The consumer often doesn’t know what goes into the cost of an education, but how much is being spent on each student can affect the quality of education students experience. People tend to notice nice dorms and good food, but things like student support, full-time faculty, and funding for student research can be quite expensive and can make a difference in how long a student takes to graduate and their job prospects after graduation.

Some of the most expensive schools have the highest graduation rates. Some of that’s because they accept well prepared students, but another factor is the support students receive, both institutional support and financial. Amherst College enrolls a significantly higher percentage of minority students and close to the same percentage of Pell grant recipients but has 4 and 6 year graduation rates much higher than U Mass Amherst, the state flagship in the same town. Families often look at the sticker price and assume a school like UMass will be cheaper, but the school only covers an average of 80% of determined need and much of that FA is in the form of loans. Amherst covers 100% of determined need. Even more significant is this statistic:

UMass:
Number of students in line a who applied for need- based financial aid 4,128
Number of students in line b who were determined to have financial need 2,735
Number of students in line c who were awarded any financial aid 2,672

65% of students who apply for FA receive it at a rate of 80% of need

Amherst:
Number of students in line a who applied for need-based financial aid 322
Number of students in line b who were determined to have financial need 259
Number of students in line c who were awarded any financial aid 259

80% of students who apply for FA receive it at a rate of 100% of need.

@marvin100
An Ivy alma mater is hardly a prerequisite for elected presidents.

Bill Clinton graduated from Georgetown. Jimmy Carter went to Georgia Tech, then transferred to the US Naval Academy. Ronald Reagan graduated from Eureka College. Barrack Obama started at Occidental, then transferred to Columbia. LBJ graduated from Texas State University. Gerald Ford from UMich. Nixon graduated from Whittier.

Bill and Hillary Clinton went to Yale Law. Obama, Columbia. Nixon, Duke Law (not an Ivy, but equivalent for sure). Even Trump is boasting about his Wharton days, @PrimeMeridian . And while you’re right about the others–and that an Ivy degree isn’t a “prerequisite”–Ivy grads are certainly still batting way above their average in the halls of power and influence. The Supreme Court is even more Ivy-dominant…

@marvin100

This thread is a discussion about UNDERGRAD tuition.

Professional school tuition (law, medicine, MBA) is a whole different kettle of fish. There’s very little discounting for professional school.

Sure, just correcting the mischaracterization of the influence of the Ivies. Carry on.

@Sue22

Do you seriously believe that if a Ford Fiesta and a BMW were being offered side-by-side at the same sales price, that the consumer needs to see an itemized breakdown of the manufacturing costs, to make an obvious decision?

For the record, Gerald Ford was also a Yale Law School grad and Barack Obama has a Harvard law degree as well an an undergrad degree from Columbia.

Only because people are aware of the difference, in particular because the sticker prices and the available features for these cars are published.

@Sue22

If the net price of Princeton and Podunk U cost the same, and the admitted student picks Podunk U, then then the admitted student was arguably too dumb to go to Princeton.

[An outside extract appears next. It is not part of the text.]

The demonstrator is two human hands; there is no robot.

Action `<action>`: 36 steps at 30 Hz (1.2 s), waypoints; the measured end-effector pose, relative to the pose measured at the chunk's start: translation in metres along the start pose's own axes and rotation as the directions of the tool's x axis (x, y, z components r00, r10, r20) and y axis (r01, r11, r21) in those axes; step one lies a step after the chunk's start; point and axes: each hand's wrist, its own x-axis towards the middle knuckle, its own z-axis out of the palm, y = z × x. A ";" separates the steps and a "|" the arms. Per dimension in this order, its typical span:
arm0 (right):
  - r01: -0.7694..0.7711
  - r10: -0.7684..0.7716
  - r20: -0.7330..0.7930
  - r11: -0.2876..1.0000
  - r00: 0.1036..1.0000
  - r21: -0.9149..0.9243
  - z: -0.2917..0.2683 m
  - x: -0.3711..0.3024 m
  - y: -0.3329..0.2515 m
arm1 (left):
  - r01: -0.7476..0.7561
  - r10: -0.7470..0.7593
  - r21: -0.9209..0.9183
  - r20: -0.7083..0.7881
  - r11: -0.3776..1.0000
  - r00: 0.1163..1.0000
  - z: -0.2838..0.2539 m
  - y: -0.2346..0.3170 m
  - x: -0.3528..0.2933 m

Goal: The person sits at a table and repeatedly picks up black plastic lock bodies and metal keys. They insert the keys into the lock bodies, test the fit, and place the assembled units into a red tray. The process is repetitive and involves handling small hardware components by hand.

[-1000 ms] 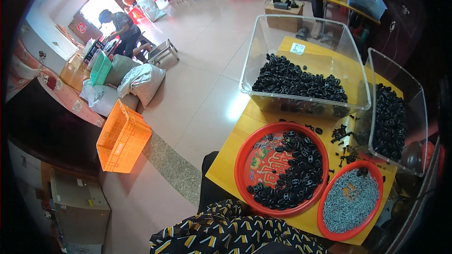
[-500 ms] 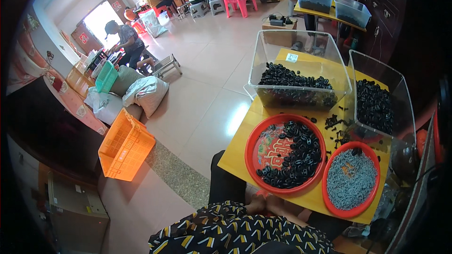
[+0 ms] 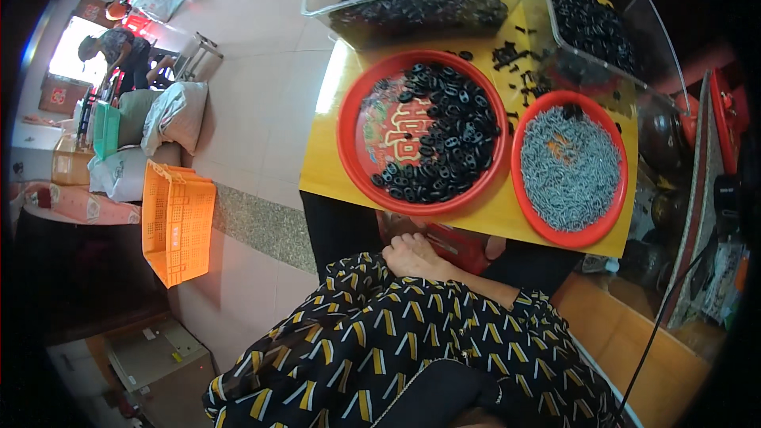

@Sue22, except that what a uni spends on students will likely differ by major as well as other factors.

Small classes at an honors college aren’t going to have the same per-student cost as large lecture classes. Equipment in engineering labs is far more expensive than a few history books. Top b-schools bring in much more money than philosophy departments and lavish them everywhere. Adjuncts are cheap, and which classes are taught by adjuncts will differ by department and class.

There are cross-subsidies everywhere.